Zillions of years ago, I was a big fan of the Marvel comic X-Force. The book featured a bunch of characters who had been in New Mutants, plus a slew of new(er) mutants including my favorite character, Shatterstar.
Shatterstar was one of those characters who started out terrible but ended up really neat. In his original incarnation, he was a weird, pouch-covered Liefeldian gladiator from the Mojoverse. But the character grew, and became an interesting study in contrasts. He was a badass warrior who didn't understand anything about human life or culture, and learned most of it from watching television. Oh, and from hanging out with his best friend and fellow teammate, Rictor (real name: Julio Richter, which is kind of hilarious). Shatterstar even learned Spanish (from telenovelas) so that he could converse with Rictor in private. For years, the two of them had an Ambiguously Gay Duo vibe about them. Definitely enough there if you wanted to ship them, but nothing canon. Mostly, I just enjoyed reading their exploits, loved their friendship, and wanted them to be Bestest Pals and live Happily Ever After, either as a couple or as heterosexual life partners in the vein of Jay and Silent Bob (or Holmes and Watson, if you want a more literary reference).
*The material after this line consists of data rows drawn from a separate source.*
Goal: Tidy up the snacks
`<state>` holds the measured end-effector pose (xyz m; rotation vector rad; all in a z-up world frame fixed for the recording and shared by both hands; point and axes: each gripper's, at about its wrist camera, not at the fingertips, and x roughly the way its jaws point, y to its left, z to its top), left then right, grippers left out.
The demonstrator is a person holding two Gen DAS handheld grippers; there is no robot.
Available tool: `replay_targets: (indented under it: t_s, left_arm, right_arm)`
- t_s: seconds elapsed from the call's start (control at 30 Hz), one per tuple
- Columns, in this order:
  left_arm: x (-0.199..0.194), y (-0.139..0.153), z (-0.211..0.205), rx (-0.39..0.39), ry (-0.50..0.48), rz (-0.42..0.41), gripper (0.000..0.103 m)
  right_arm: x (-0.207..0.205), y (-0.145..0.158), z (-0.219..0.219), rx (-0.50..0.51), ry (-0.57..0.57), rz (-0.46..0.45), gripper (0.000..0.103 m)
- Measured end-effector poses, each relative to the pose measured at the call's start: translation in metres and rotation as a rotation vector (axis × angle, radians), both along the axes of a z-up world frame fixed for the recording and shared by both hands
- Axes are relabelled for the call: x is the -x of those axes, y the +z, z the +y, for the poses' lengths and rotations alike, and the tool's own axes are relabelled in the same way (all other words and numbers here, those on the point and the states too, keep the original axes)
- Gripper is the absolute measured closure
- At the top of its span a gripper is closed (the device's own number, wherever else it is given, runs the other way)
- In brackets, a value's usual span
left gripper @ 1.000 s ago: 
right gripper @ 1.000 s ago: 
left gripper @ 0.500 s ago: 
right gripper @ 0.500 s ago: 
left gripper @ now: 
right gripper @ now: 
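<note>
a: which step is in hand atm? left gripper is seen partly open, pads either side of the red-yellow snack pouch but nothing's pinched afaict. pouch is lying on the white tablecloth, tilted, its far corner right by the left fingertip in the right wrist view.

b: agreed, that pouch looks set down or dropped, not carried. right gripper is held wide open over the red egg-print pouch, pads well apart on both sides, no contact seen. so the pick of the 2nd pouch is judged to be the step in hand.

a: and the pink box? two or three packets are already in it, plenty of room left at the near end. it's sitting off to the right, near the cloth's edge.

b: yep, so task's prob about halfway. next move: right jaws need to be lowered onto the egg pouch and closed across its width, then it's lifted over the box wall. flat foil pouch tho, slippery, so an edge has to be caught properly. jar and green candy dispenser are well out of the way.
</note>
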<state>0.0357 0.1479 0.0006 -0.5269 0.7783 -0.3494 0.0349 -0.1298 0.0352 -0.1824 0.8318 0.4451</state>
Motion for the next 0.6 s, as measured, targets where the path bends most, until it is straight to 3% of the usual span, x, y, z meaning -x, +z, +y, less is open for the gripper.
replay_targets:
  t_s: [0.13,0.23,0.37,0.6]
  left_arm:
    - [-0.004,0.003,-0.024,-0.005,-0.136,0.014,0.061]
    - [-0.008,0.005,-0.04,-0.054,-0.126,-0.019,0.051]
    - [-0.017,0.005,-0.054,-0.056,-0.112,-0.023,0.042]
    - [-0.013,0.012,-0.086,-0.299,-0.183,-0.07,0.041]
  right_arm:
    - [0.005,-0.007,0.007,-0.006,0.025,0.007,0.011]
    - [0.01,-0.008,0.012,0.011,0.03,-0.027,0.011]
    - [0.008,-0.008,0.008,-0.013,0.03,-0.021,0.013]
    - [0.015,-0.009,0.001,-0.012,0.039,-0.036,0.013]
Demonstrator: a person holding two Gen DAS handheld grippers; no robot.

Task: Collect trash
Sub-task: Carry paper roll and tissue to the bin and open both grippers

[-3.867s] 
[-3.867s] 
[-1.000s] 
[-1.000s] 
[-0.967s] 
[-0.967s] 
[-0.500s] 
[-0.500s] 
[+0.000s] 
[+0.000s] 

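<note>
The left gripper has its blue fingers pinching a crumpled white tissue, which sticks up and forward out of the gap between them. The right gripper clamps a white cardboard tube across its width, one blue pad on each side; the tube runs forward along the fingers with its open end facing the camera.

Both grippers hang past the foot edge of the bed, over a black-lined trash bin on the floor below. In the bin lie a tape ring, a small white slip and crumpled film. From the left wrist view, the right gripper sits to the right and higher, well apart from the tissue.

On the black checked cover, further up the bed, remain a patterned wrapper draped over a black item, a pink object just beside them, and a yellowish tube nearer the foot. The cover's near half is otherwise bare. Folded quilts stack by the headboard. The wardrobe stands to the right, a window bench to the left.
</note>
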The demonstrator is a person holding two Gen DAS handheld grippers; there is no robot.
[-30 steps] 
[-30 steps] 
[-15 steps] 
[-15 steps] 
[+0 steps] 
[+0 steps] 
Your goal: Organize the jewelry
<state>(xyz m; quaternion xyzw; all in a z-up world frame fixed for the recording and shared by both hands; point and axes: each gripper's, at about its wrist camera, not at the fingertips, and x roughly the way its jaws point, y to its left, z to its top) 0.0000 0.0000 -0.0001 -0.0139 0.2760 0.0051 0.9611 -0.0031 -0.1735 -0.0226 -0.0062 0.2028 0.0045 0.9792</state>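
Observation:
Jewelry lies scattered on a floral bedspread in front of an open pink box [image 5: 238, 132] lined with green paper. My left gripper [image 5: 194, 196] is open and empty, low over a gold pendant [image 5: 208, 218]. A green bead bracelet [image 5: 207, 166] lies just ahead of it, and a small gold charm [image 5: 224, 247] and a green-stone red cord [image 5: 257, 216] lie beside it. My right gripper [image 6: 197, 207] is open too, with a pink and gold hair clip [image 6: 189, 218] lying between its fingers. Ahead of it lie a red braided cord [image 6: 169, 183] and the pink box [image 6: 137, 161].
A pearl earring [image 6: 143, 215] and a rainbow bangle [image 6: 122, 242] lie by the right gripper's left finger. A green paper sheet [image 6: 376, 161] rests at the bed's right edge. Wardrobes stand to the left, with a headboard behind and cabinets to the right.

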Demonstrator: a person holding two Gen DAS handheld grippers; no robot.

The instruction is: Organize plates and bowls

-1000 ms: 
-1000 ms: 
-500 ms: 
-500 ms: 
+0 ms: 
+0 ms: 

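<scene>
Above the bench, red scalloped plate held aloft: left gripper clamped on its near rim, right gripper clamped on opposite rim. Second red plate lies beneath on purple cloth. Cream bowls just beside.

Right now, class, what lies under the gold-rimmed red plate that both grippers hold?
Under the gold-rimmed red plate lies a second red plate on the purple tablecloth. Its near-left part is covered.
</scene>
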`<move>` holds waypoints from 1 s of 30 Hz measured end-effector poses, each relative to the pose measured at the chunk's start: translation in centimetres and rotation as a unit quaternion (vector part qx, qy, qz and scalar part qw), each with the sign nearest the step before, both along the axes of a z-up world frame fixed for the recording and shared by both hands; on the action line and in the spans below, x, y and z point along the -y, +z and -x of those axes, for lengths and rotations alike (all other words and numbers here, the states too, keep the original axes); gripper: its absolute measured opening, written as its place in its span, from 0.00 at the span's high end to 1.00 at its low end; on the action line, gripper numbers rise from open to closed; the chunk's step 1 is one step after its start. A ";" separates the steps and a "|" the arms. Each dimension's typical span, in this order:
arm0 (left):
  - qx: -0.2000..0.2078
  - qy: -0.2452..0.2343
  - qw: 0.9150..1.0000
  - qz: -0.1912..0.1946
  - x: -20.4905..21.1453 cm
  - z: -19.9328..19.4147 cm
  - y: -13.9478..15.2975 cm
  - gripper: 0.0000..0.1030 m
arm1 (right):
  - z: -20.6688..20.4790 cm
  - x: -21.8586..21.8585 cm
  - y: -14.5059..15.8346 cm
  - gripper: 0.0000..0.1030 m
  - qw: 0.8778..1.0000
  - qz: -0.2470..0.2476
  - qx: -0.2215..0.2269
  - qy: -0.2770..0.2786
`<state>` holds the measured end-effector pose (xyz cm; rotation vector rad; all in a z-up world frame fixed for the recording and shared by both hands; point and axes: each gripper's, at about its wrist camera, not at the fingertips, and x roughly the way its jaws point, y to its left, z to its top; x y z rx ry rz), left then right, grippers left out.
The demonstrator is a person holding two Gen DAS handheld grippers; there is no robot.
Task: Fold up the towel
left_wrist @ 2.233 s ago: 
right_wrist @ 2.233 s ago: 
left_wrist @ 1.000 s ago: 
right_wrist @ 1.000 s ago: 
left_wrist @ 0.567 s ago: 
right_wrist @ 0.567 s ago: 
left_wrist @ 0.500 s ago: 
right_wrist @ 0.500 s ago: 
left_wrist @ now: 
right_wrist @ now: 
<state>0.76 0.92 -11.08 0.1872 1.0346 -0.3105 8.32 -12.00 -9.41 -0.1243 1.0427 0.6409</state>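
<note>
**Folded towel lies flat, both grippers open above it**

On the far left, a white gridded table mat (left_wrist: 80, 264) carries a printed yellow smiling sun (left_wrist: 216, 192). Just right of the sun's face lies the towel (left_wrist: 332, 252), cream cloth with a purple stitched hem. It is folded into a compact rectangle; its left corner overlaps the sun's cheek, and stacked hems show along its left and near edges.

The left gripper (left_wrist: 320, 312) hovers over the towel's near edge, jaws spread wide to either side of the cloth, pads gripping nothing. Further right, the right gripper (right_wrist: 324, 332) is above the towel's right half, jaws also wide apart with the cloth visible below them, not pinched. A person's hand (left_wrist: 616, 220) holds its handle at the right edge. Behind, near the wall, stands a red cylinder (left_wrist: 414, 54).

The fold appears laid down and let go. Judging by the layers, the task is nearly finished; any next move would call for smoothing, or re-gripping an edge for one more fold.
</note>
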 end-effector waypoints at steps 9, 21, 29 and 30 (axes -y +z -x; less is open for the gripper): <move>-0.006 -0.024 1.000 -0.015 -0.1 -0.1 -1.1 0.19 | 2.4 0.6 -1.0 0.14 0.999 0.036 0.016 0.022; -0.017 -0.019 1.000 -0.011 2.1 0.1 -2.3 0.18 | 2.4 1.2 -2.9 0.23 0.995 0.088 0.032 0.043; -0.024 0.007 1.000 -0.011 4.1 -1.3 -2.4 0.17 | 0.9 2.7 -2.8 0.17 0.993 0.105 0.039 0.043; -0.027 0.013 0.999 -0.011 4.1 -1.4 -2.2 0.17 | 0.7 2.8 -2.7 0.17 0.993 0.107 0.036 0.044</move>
Unfortunately, as always happens, the comic started going off the rails in terms of story, and it wasn't long after the whole Shatterstar/Ben Russell body-switching mess that I abandoned reading it altogether. The book got canceled, and the characters were scattered to the winds, popping up here and there in various X titles. Occasionally, I'd have a fit of nostalgia and check the Wikipedia page for Shatterstar or Rictor to see what they were up to. Not much, and not much of it worth reading.
So I suppose it makes sense that I missed Shatterstar and Rictor's
BIG KISS last year.
It was a real kiss, too. Not a dream sequence, not a what-if, not a somebody-was-mind-controlled-and-takes-it-back (Shatterstar had, in fact, just snapped out of mind control, which does generally put one in the mood for smooches). Good on you, Peter David, for writing it, and good on Marvel for publishing it. So many times, LGBT characters get a wink-wink-nod treatment, oblique references, or just end up as token hooray-for-diversity statements or embarrassing caricatures. It's really cool to see two fully-realized characters get together.
Plus, I've been reading their exploits since I was in middle school. I feel like I know them so well, I should send them a present. Or post a long, rambling DA journal about them. You know, if I were inclined to do such a thing.